*Task to carry out*. Please copy, exactly as they appear below, the lines from the one containing "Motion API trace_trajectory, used" through the one containing "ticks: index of".

*Exercise input*.
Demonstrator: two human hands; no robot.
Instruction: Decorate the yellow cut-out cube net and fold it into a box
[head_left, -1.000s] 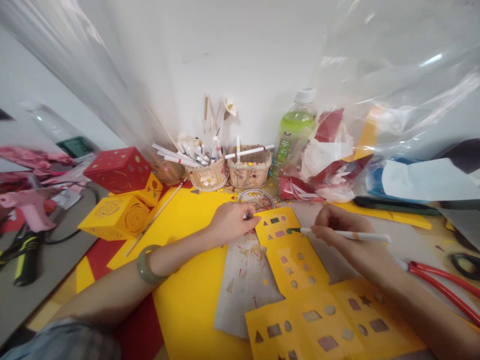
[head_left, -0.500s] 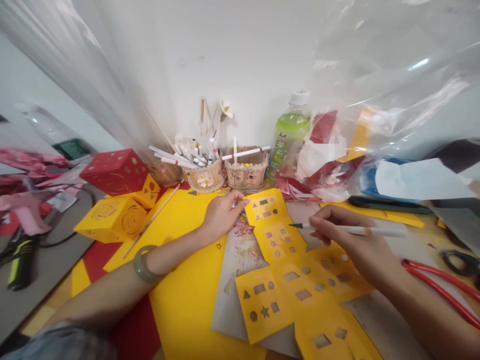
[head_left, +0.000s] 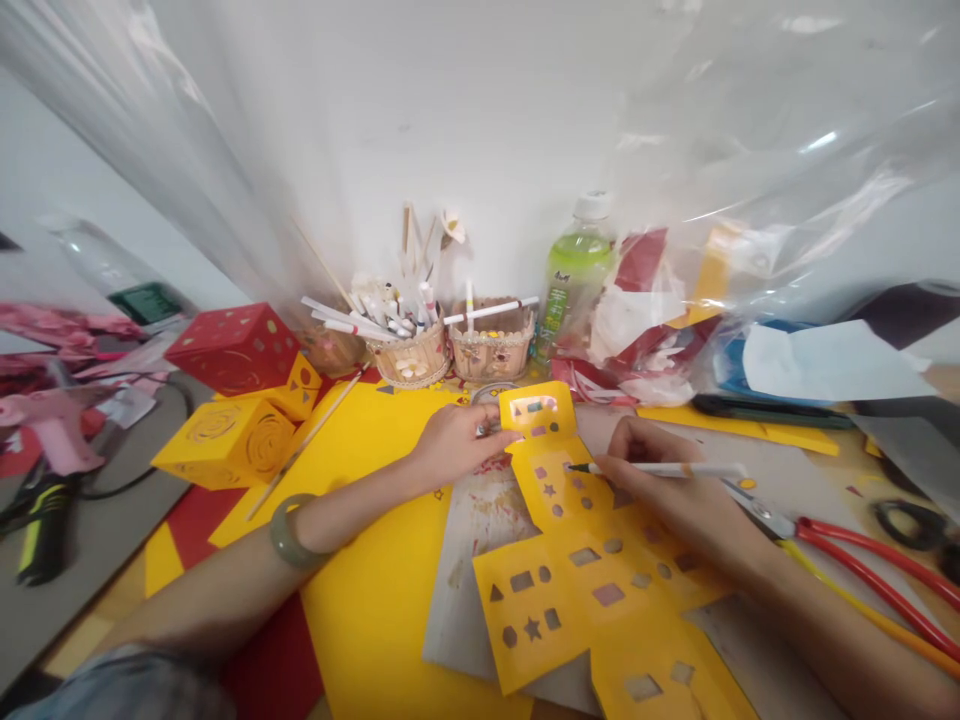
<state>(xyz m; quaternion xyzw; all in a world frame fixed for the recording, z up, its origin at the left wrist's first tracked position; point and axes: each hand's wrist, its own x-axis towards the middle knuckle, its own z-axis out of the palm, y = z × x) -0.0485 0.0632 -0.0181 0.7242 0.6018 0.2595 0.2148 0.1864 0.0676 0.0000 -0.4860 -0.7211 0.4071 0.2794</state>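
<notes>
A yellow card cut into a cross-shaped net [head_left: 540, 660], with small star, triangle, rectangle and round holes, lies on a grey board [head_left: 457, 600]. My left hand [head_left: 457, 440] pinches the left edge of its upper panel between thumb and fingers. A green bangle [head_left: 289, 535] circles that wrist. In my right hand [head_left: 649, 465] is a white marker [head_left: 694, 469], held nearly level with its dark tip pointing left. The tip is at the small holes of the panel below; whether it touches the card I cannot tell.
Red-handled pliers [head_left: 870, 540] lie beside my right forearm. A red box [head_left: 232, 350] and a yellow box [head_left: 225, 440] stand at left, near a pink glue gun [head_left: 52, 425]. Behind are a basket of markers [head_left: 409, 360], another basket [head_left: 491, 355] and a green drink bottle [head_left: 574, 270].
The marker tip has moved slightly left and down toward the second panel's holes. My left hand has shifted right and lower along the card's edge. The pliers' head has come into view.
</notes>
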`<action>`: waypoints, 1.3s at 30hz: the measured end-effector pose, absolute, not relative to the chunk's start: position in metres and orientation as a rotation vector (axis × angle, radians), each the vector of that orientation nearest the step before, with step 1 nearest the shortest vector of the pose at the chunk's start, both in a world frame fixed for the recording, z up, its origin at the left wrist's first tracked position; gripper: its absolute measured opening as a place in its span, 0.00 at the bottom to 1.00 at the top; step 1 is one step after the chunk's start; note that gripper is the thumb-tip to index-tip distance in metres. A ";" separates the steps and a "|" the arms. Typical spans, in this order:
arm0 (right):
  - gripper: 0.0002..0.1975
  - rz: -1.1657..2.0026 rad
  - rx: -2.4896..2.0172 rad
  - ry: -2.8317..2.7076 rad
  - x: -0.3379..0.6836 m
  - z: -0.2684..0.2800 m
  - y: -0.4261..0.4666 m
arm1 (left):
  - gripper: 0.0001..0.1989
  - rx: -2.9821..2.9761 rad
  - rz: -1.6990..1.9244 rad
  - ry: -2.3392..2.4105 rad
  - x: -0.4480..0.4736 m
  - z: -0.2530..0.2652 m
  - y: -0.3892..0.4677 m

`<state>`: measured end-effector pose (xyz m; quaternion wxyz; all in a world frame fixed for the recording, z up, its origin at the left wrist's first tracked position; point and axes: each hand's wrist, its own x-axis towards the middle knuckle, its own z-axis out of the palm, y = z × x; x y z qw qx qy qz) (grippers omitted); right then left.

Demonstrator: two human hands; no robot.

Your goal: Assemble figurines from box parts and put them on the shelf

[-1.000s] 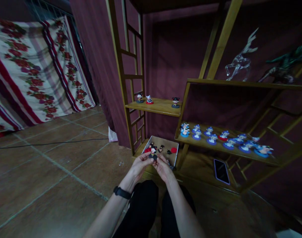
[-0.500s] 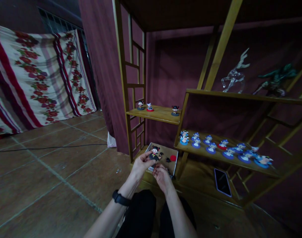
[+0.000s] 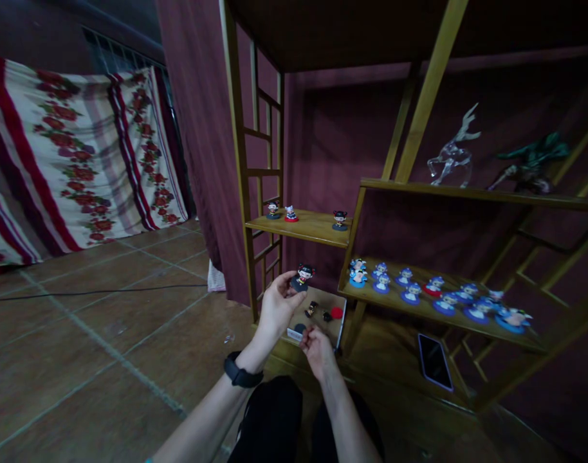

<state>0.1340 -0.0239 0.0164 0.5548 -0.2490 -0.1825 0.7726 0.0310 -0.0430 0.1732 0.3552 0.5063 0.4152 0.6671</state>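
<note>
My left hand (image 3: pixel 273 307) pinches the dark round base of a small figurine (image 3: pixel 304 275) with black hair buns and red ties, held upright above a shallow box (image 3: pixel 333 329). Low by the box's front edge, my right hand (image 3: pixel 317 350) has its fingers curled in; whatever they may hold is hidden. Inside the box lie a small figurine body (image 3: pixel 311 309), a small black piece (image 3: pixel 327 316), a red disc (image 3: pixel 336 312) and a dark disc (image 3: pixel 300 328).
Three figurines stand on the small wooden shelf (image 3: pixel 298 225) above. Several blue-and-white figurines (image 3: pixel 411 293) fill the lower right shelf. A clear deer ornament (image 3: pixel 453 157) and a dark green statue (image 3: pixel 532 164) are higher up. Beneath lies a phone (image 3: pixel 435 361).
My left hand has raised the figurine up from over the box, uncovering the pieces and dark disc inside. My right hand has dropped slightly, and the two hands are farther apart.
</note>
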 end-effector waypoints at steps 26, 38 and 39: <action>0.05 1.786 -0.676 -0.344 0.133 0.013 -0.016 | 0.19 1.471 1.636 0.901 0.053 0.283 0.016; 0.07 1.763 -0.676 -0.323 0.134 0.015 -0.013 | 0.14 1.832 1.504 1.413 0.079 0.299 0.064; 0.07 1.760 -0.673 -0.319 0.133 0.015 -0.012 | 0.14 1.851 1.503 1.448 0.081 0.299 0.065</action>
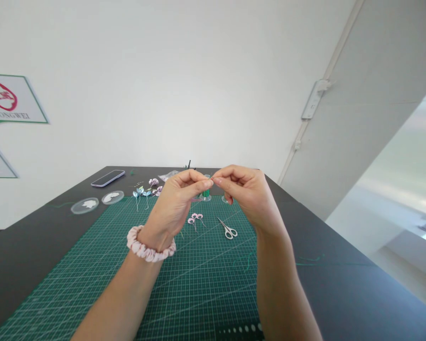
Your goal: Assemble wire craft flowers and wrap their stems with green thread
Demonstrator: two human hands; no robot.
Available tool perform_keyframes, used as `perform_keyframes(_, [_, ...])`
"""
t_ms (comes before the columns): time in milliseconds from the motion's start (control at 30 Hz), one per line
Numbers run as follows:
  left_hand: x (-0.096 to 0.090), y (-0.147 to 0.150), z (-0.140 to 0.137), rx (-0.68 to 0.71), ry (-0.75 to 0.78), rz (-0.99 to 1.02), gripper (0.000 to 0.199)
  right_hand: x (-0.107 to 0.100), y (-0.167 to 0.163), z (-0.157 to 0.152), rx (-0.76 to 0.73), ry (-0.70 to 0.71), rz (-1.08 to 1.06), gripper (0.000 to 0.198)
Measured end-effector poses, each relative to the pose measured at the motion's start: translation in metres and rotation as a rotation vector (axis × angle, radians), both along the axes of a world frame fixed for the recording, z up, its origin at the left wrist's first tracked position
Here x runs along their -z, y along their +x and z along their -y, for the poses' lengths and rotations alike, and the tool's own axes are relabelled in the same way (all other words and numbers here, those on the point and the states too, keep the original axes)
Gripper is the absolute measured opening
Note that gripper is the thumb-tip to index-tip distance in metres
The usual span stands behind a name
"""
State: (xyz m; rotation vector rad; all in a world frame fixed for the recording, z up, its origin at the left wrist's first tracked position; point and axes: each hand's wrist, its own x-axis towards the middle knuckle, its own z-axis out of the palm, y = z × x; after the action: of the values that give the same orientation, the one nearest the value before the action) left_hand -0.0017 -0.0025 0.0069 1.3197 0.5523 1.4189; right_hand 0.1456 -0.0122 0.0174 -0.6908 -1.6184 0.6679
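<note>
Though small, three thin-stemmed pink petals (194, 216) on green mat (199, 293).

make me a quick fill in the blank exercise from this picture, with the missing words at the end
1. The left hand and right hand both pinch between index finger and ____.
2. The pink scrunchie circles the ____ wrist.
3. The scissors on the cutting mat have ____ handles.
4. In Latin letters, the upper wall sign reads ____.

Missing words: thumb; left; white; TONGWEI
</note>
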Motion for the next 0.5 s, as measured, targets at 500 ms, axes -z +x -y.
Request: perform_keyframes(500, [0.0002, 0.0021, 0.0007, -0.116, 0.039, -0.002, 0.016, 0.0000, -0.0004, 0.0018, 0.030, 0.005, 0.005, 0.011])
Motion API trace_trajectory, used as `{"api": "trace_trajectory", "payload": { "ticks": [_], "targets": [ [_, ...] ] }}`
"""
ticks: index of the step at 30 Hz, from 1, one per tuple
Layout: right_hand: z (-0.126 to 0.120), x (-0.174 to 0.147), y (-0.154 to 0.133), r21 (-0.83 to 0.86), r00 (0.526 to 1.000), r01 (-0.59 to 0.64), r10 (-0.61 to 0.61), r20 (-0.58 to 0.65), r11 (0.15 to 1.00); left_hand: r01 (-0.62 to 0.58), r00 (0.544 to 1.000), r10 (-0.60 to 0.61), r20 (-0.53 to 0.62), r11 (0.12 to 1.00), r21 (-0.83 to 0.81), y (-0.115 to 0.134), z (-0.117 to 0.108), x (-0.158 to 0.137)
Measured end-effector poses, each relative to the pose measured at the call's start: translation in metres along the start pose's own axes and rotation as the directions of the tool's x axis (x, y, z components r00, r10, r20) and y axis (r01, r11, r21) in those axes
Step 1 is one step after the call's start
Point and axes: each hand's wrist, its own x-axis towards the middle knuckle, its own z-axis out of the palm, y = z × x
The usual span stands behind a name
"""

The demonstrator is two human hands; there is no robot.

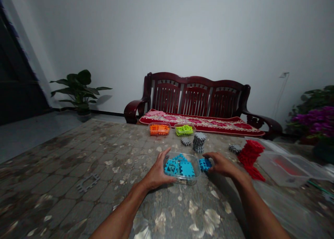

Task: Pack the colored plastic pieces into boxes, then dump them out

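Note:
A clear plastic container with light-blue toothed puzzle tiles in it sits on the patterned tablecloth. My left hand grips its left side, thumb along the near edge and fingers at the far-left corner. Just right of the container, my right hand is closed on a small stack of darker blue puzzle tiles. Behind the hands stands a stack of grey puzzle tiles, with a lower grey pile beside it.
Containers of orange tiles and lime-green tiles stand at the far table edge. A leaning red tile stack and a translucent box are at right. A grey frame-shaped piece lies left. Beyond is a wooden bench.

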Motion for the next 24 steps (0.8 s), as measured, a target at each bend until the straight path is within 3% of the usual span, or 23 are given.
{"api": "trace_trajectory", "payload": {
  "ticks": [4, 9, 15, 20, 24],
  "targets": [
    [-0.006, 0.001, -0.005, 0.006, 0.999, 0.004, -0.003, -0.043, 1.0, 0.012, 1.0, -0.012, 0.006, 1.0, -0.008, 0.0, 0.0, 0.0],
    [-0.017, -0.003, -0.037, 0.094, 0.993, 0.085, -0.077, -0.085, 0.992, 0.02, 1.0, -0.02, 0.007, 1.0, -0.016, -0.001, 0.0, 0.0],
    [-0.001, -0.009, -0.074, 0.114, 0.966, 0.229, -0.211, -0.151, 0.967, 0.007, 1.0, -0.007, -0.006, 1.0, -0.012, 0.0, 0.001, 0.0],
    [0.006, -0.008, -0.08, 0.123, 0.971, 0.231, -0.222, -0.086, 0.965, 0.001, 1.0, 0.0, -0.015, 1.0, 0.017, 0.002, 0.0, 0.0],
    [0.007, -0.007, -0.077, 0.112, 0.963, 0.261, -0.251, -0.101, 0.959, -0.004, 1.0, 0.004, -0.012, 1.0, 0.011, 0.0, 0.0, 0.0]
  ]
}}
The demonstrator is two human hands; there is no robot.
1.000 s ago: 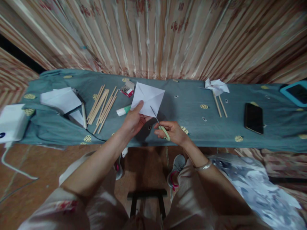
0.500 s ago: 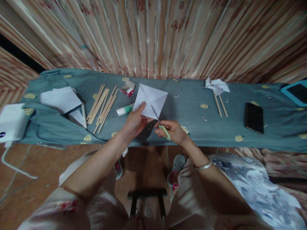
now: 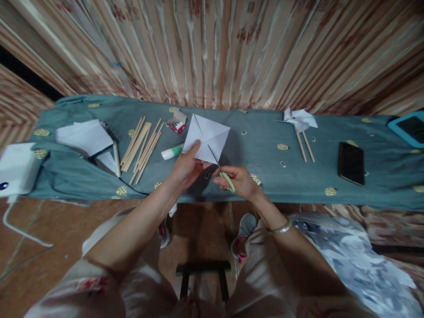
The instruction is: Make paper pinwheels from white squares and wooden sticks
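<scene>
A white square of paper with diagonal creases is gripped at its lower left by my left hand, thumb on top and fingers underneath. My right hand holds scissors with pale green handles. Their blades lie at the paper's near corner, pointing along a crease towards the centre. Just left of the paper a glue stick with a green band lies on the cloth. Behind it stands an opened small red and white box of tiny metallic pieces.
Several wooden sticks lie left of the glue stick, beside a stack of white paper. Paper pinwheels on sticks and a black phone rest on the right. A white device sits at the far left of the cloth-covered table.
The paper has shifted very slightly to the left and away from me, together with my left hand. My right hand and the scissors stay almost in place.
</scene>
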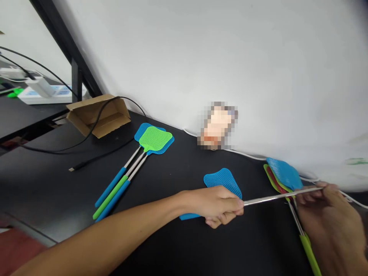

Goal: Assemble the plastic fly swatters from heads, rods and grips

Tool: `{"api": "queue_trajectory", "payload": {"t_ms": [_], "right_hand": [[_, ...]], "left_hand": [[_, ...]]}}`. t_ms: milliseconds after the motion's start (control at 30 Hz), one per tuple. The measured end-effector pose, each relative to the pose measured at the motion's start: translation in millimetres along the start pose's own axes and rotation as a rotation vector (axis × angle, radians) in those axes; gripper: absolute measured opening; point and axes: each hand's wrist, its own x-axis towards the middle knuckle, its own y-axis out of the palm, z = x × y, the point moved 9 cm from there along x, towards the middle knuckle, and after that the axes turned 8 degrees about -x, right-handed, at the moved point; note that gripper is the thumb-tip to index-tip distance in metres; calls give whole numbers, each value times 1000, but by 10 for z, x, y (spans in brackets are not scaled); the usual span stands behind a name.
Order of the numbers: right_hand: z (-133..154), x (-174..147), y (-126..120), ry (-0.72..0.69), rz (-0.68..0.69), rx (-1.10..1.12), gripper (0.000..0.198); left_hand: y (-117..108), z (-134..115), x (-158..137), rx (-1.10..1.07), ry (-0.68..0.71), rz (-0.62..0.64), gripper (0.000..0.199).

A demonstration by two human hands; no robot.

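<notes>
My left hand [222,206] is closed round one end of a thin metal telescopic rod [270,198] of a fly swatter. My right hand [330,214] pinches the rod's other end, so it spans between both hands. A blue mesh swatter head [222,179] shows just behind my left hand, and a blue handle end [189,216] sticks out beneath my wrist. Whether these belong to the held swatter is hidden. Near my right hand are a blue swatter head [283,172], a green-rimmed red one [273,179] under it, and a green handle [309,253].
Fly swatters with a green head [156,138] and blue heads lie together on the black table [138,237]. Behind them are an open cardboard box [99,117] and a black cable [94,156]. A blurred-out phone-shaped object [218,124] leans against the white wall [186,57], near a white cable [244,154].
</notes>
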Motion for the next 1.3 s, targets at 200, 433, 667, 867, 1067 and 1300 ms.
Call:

*The answer*.
Motion API trace_trajectory, used as `{"api": "trace_trajectory", "payload": { "ticks": [_], "targets": [ [_, ...] ] }}`
"""
ticks: index of the step at 30 Hz, from 1, one per tuple

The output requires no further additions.